- Developer: Sanzaru Games
- Publisher: Sony Computer Entertainment
- Composer: Peter McConnell
- Series: Sly Cooper
- Platforms: PlayStation 3 PlayStation Vita iOS Android
- Release: NA: February 5, 2013; AU: March 28, 2013; EU: March 28, 2013; iOS, Android January 17, 2014
- Genre: Action
- Mode: Single-player

= Bentley's Hackpack =

2013 video game

Bentley's Hackpack is a 2013 minigame compilation video game developed by Sanzaru Games and published by Sony Computer Entertainment for the PlayStation 3 and PlayStation Vita. It was developed to promote and coincide with the North American release of Sly Cooper: Thieves in Time on the same date by Sanzaru Games. Players take control of Bentley and have access to three of the arcade machines at Bentley's Arcade, which feature more challenging versions of the three hacking minigames in Thieves in Time.

The game is available for both the PlayStation 3 and PlayStation Vita via the PlayStation Store. This game is a part of Sony's cross-buy initiative, allowing purchasers of the PlayStation 3 version of the game to receive a free copy for the PlayStation Vita via the PlayStation Network. It was also released on iOS and Android in 2014, the first time an existing Sony game was ported to mobile phones.

== Gameplay ==
Three arcade machines are available to play on: System Cracker, Alter Ego, and Spark Runner. Each arcade features 20 stages, each of which has five challenges for the player to beat (for a total of 300 challenges). Each challenge awards one token, and bonus tokens are sometimes awarded by unlocking certain levels; with each arcade machine awarding a maximum of 111 tokens. The tokens can be used to unlock the 65 prizes at Dimitri's Prize Gallery, which bears similarities to the Treasure Wall at any Hideout in Thieves in Time. The tokens are not spent, but each prize goes up in the number of tokens required.

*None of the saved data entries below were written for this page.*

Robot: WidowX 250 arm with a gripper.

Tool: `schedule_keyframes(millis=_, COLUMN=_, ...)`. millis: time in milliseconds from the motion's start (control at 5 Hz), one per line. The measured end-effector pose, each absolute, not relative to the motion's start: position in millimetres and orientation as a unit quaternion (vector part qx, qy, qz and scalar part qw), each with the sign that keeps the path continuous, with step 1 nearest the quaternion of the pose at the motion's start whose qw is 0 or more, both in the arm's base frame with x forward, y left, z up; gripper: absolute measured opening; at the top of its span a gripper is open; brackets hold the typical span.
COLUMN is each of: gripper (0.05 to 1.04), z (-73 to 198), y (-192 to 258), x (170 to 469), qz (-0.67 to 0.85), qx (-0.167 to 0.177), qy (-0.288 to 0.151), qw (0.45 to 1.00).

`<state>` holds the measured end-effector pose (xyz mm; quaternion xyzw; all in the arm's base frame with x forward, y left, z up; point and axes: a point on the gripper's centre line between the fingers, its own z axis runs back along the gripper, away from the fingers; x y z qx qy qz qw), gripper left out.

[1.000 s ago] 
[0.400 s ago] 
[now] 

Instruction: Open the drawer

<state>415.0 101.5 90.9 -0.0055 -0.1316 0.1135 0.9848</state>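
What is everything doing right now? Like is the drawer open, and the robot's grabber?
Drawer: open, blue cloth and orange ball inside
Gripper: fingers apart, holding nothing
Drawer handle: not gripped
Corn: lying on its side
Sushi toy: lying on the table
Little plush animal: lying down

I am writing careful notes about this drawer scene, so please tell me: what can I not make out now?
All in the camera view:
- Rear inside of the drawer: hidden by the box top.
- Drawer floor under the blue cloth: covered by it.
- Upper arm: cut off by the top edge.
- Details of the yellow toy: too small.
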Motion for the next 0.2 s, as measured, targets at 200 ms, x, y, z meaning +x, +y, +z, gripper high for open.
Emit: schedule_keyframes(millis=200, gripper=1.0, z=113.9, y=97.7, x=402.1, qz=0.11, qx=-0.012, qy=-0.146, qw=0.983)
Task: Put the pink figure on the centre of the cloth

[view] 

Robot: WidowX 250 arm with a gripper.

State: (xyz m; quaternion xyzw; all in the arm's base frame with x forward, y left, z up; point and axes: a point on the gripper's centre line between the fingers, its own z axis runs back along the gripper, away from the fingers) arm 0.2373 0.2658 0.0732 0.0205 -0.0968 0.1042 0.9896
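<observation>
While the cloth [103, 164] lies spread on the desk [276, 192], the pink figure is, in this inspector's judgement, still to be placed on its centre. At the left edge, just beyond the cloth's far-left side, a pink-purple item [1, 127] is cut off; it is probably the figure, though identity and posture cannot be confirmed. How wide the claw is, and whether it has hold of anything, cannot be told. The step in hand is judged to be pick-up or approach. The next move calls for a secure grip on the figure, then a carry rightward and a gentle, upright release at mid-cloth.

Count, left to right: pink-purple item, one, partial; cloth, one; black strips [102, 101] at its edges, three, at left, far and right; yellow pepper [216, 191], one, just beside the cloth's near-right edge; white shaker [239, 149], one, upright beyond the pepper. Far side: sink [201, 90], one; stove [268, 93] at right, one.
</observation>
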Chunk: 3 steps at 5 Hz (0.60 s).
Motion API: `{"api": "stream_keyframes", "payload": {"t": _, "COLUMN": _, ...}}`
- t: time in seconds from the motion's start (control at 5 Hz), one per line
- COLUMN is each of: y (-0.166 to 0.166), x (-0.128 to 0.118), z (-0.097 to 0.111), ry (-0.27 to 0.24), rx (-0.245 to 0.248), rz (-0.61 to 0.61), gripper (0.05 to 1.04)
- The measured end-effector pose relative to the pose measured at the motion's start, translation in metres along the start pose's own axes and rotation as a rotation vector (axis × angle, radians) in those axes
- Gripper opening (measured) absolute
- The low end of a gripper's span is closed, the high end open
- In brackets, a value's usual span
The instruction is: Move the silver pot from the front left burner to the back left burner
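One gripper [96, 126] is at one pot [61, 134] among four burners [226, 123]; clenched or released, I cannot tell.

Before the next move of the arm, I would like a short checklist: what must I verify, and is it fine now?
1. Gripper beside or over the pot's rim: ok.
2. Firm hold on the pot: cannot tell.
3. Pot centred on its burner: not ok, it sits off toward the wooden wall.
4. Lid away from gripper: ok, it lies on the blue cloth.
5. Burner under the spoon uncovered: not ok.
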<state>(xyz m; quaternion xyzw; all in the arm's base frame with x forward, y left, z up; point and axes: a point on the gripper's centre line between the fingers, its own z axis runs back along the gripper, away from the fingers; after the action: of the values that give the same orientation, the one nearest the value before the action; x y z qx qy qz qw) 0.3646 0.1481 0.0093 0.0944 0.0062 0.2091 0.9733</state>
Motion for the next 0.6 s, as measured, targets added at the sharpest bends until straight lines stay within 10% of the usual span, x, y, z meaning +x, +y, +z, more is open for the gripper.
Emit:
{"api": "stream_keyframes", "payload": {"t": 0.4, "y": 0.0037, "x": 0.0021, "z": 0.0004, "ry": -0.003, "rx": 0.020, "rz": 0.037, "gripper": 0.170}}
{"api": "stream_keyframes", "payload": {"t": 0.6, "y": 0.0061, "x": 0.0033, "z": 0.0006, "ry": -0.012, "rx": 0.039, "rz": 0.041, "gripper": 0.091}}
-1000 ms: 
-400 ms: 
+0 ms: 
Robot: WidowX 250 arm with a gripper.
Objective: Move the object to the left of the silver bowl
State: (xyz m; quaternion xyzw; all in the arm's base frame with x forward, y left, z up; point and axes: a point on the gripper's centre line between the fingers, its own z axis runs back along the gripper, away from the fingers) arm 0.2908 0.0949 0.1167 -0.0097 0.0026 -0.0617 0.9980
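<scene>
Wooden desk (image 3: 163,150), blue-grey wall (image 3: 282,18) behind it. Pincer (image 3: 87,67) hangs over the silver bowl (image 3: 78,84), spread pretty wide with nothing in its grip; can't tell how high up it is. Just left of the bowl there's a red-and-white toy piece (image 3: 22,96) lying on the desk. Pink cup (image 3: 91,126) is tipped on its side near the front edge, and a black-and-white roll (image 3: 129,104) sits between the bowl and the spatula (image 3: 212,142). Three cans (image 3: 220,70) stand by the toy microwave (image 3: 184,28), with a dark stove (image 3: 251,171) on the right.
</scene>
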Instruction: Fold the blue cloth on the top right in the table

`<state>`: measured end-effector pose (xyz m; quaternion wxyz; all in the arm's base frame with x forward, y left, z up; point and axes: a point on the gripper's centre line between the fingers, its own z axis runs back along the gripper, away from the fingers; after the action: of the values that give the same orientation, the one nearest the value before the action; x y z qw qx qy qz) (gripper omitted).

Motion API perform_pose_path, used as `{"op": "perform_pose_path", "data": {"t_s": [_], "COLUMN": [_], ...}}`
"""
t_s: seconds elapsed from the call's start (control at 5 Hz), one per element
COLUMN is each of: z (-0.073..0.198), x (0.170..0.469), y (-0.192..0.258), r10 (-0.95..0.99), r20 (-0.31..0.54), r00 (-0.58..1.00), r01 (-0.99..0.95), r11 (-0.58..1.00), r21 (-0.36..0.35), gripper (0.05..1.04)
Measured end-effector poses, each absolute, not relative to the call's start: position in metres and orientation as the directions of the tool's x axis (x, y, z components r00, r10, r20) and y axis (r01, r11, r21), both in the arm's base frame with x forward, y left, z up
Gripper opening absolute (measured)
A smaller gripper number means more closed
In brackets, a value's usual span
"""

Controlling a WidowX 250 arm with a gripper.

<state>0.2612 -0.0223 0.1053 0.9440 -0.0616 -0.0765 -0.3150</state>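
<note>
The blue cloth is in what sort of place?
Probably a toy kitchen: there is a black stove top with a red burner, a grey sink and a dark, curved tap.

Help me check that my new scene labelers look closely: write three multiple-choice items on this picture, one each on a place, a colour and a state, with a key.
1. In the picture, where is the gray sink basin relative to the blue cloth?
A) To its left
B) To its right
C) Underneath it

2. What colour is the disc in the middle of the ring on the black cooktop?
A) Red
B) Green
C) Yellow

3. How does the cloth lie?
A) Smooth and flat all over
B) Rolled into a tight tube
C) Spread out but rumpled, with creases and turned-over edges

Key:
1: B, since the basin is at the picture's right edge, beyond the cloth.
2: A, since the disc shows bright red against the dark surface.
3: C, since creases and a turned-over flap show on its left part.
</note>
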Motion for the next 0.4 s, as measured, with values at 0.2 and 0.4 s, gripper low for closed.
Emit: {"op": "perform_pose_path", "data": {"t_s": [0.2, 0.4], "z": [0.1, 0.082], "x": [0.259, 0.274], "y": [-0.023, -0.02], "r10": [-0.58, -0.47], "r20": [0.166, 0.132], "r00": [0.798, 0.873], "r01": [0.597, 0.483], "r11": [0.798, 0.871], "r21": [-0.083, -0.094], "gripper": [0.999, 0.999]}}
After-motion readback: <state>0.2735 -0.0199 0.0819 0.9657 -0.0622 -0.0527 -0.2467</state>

Unlocking the final prize will let the player use a secret arcade machine, which is actually a hidden entrance to the basement of Bentley's Arcade. In here, the Cooper Gang perform a concert to the metal version of the theme song of Thieves in Time as the credits show on screen.

== Plot ==
Characters such as Sly Cooper, Murray, Carmelita, El Jefe, and flashlight guards from Sly Cooper: Thieves in Time hang out at Bentley's Arcade in modern Paris on their off-time, suggesting that it is non-canon.

== Development ==
Sly Cooper: Thieves in Time was planned to be released sometime in the fall of 2012, but Sony pushed the date back to February to give it ample room to release instead of in the middle of a crowded season. By September, Thieves in Time was complete and ready to be shipped, so Sanzaru began working on Bentley's Hackpack in secret.

== Reception ==
Bentley's Hackpack received 7/10 from Destructoid and 73/100 from Official PlayStation Magazine Benelux.